I've been benchmarking various sorting algorithms against the built-in sort property and tango.core.Array.sort. Benchmark output follows:
Using arrays of lengths [15,1000,100000,5000000] containing numbers in the range -1000-1000.
Note that odd lengths will be increased by one for the 'median-of-3 killer' sequences used to test quicksort. This means that if a length is odd, one of the arrays will actually have a length one greater than the rest.
Generating 16 arrays................ done.
Each of the 5 algorithms will run 5 times over 4 arrays of each length, for a total of 80 passes for each algorithm, for a total of 400 passes globally.
Heap sort.... .... .... .... ....
15: 0 0 0 | 0 0 0 | 0 0 0 | 0 0 0
1000: 1 1 1 | 1 1 1 | 1 1 1 | 1 1 1
100000: 277 272 285 | 241 232 259 | 232 227 238 | 255 246 269
5000000: 38341 38303 38393 | 17230 17203 17245 | 15873 15853 15891 | 19273 19230 19372
Built-in sort (UNFAIR: DOESN'T CALL FUNCTION FOR COMPARISON).... .... .... .... ....
15: 0 0 0 | 0 0 0 | 0 0 0 | 0 0 0
1000: 1 1 1 | 1 1 1 | 0 0 0 | 1 1 1
100000: 255 251 268 | 160 159 161 | 154 154 155 | 347 333 358
5000000: 16492 16439 16552 | 11571 11526 11666 | 11280 11224 11376 | 27067 26990 27180
Tango sort.... .... .... .... ....
15: 0 0 0 | 0 0 0 | 0 0 0 | XXX
1000: 1 1 1 | 20 20 20 | 24 24 25 | XXX
100000: 194 179 233 | 6372 6347 6384 | 6761 6719 6800 | XXX
5000000: 11201 9917 12065 | 330943 330626 331187 | 351592 351474 351658 | XXX
Introspective sort.... .... .... .... ....
15: 0 0 0 | 0 0 0 | 0 0 0 | 0 0 0
1000: 1 1 1 | 0 0 0 | 0 0 0 | 1 1 1
100000: 190 181 209 | 81 72 115 | 84 70 113 | 244 197 294
5000000: 10088 9916 10251 | 6261 6044 6572 | 5937 5625 6313 | 16955 16393 17550
Merge sort.... .... .... .... ....
15: 0 0 0 | 0 0 0 | 0 0 0 | 0 0 0
1000: 1 1 1 | 2 2 2 | 0 0 0 | 0 0 0
100000: 256 245 281 | 158 151 172 | 113 106 128 | 133 132 136
5000000: 18696 18442 18771 | 9050 9014 9087 | 9348 9331 9358 | 11141 11028 11423
The numbers on the left represent array lengths. For each length, there are four sets of data. In each set, the first number is the average, the second the minimum, and the third the maximum time taken, measured using StopWatch?.

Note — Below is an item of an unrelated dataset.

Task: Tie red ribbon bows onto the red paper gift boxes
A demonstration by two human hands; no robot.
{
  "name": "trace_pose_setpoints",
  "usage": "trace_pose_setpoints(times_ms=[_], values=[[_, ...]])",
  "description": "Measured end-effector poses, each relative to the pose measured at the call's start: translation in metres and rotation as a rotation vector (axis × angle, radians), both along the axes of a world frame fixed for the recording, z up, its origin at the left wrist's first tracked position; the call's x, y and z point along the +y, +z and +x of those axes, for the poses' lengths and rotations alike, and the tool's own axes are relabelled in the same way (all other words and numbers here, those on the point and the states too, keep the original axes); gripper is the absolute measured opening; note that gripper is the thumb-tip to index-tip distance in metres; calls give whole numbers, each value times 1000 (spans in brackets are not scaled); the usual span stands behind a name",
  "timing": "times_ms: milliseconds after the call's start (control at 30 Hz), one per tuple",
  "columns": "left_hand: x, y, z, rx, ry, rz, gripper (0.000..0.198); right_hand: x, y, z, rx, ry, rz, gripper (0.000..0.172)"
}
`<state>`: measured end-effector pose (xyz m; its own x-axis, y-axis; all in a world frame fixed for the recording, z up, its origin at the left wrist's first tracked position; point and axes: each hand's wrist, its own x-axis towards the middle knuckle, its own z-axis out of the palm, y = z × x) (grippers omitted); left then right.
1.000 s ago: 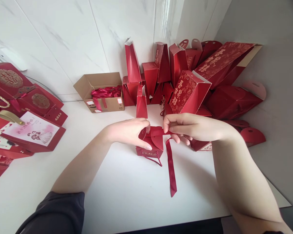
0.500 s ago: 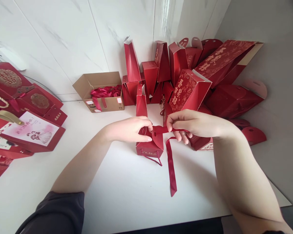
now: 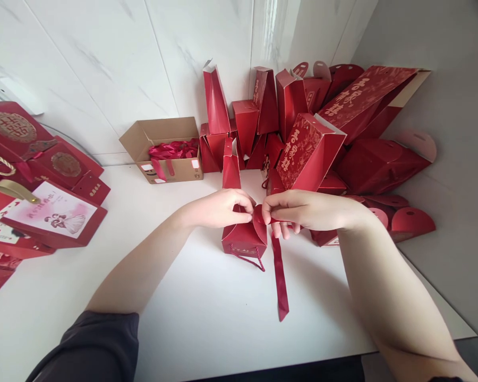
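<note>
A small red gift box (image 3: 244, 240) stands on the white table (image 3: 207, 318) in front of me, its rounded top flaps pressed together. My left hand (image 3: 219, 209) pinches those flaps from the left. My right hand (image 3: 302, 210) pinches a red ribbon (image 3: 279, 281) right at the flaps; the ribbon's loose end trails down over the table toward me. A thin red cord loop hangs from the box's front.
A heap of folded red boxes and bags (image 3: 310, 138) fills the back right corner. An open cardboard box (image 3: 163, 148) with red ribbons stands at the back. Larger red gift bags (image 3: 35, 201) lie at the left edge. Walls close off the back and right.
My right hand has moved left, drawing the ribbon in until it meets the flaps and my left hand. The box has stayed in place.
</note>
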<state>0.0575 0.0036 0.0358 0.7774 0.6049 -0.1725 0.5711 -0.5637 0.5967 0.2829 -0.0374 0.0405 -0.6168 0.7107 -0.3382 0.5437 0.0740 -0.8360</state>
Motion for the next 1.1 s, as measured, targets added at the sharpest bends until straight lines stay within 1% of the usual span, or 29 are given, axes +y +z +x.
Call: trace_pose_setpoints(times_ms=[67, 100, 200, 267, 300, 400, 533, 700, 767, 867, 933, 1033, 1100], values=[[0, 2, -1, 9, 21, 2, 23, -1, 0, 0, -21, -33, 71, 17], [0, 3, -2, 19, 37, 12, 23, -2, 0, -1, -39, -71, 131, 19], [-2, 10, -6, 32, 80, 37, 22, 0, -4, -5, -30, -214, 371, 25], [-3, 15, -10, 32, 99, 46, 22, 4, -9, -10, 30, -223, 464, 27], [-3, 17, -11, 37, 109, 51, 22, 6, -11, -12, 59, -194, 471, 28], [-3, 20, -15, 55, 139, 67, 23, 11, -17, -17, 83, -113, 425, 29], [-2, 20, -17, 62, 161, 88, 20, 14, -18, -17, 46, -131, 405, 29], [-1, 19, -16, 69, 222, 128, 18, 14, -18, -18, 23, -38, 365, 34], [-1, 19, -15, 74, 234, 151, 18, 15, -22, -20, 29, 3, 375, 31], [0, 21, -16, 87, 243, 138, 18, 17, -27, -21, 49, 55, 440, 20], [2, 21, -18, 90, 274, 141, 18, 18, -27, -19, 51, 103, 464, 14], [4, 21, -22, 71, 324, 182, 17, 17, -23, -12, 29, 139, 428, 13], [5, 22, -23, 17, 342, 197, 18, 15, -19, -10, 35, 126, 354, 18]])
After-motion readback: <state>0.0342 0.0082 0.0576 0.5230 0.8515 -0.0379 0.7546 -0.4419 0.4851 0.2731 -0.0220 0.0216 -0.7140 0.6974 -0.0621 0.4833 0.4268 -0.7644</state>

The first set of data is for randomized data in the shown range, generated with Random.
The second set is for a reverse-sorted array.

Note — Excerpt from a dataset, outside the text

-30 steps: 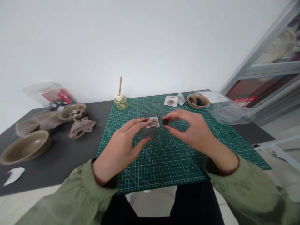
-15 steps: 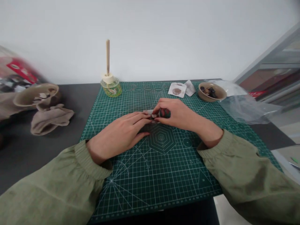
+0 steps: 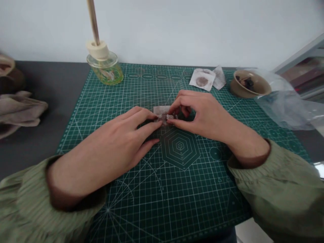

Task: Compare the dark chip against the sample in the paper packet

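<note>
A small whitish paper square [image 3: 162,111] lies on the green cutting mat [image 3: 177,189], just above the printed hexagon. My left hand [image 3: 118,145] rests flat on the mat with its fingertips pressing the square's left edge. My right hand [image 3: 199,114] is curled over the square's right side, its thumb and fingers pinched together on the paper. A small dark piece seen earlier in those fingers is hidden now. Both sleeves are olive green.
A glass jar [image 3: 105,67] with a stick in it stands at the mat's far left. Two more paper squares [image 3: 206,78] lie at the far right, beside a brown bowl [image 3: 249,85] of dark pieces and a clear plastic bag [image 3: 291,104]. Beige cloth [image 3: 17,111] lies left.
The view has dropped closer to the mat. My right hand brought the dark piece down to the square; both hands now press on the paper.
</note>
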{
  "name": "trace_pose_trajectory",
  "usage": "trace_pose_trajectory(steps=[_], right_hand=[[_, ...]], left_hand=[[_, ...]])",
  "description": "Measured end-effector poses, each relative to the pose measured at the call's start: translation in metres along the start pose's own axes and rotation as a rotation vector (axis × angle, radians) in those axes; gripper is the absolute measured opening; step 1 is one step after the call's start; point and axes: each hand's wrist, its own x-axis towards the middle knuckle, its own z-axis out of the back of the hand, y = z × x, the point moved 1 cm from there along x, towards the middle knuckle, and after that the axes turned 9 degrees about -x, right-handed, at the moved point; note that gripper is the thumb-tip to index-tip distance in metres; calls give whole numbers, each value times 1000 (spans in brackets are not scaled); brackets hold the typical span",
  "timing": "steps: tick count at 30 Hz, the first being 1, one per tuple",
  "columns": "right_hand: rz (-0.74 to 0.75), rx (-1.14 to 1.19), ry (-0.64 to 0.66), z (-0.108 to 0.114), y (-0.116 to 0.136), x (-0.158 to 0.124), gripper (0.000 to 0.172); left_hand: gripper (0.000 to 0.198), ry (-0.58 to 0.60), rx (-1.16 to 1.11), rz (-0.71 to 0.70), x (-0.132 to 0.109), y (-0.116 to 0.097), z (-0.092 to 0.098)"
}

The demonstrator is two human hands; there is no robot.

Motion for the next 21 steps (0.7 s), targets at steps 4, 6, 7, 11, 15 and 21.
trace_pose_trajectory(steps=[4,6,7,11,15,21], right_hand=[[-11,-24,10,0,0,0,7],[-22,-11,17,0,-1,0,6],[-25,-2,18,-1,-1,0,7],[-28,9,12,-2,-2,1,6],[-47,4,22,-3,-2,2,5],[-74,17,22,-7,2,5,6]], left_hand=[[50,-16,-54,48,-3,1,-3],[54,-2,-90,72,-4,2,-4],[55,6,-104,85,-4,3,-5],[55,3,-123,99,-4,5,-6],[51,-20,-179,138,-3,6,-5],[51,-2,-97,76,-3,6,-4]])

The third set is for a sorted array.
The fourth set are "median-of-3 killer" sequences. Tango's sort actually crashes due to stack overflow for the bigger arrays here, and hence I've manually corrected the data above to say "XXX".
For information on introspective sort and the "median-of-3 killers" see this well-written paper.
I suggest that Tango switch to introsort for its core sorting algorithm, as it has the best general-case performance, being on par with the current sort with the randomized data and besting it by a large margin with the other data sets. Note that though merge sort is faster for the median-of-3 killers, it uses O(n) extra storage space.
I also suggest that, to improve performance in the general case, a templated version of sort which does not take a predicate be written. In my benchmarking I've noticed that run times can even halve when "cmp(a, b)" is rewritten to "a < b". It would be simple to, for instance, have sort take as a template argument a boolean which dictates whether to sort in ascending or descending order. (Note that Tango's current sort as well as introsort outperform the built-in sort, even though they prevent the compiler from inlining comparisons. Allowing inlining would give them a far greater advantage.)
For now I'm only attaching the benchmark code, which includes all of the sort algorithms mentioned above, as well as some others. If asked, I can write versions that are more ready to go in Tango, templated as mentioned above.